**Directions for this task:** Wherever a line of the listing holds the string "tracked", copy that line.
Dataset records section start
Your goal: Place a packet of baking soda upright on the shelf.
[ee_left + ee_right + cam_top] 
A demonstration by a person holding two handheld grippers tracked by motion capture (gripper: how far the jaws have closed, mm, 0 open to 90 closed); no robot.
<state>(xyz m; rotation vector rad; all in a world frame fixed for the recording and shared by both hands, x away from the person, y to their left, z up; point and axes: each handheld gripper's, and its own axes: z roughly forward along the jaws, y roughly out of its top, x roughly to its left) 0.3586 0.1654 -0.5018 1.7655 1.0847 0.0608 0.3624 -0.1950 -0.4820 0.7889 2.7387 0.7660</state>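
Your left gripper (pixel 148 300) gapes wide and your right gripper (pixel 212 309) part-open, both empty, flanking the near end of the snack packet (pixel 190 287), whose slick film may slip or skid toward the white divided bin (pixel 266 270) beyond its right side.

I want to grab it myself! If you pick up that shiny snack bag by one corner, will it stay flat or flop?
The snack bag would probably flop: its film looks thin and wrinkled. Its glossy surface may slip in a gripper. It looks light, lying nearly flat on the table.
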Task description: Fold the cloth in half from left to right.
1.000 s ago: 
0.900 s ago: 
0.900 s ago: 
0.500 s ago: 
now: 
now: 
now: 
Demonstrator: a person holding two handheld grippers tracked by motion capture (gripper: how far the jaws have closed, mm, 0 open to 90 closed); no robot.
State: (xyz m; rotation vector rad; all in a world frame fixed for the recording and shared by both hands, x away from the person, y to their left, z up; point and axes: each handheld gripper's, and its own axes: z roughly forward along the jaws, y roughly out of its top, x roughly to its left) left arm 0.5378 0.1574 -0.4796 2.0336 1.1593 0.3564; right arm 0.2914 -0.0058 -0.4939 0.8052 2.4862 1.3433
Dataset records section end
**Output of the task:**
A demonstration by a person holding two handheld grippers tracked by motion capture (gripper: how far the jaws have closed, mm, 0 open to 90 closed); no robot.
Demonstrator: a person holding two handheld grippers tracked by motion capture (gripper: how far the jaws have closed, mm, 0 open to 90 closed); no robot.

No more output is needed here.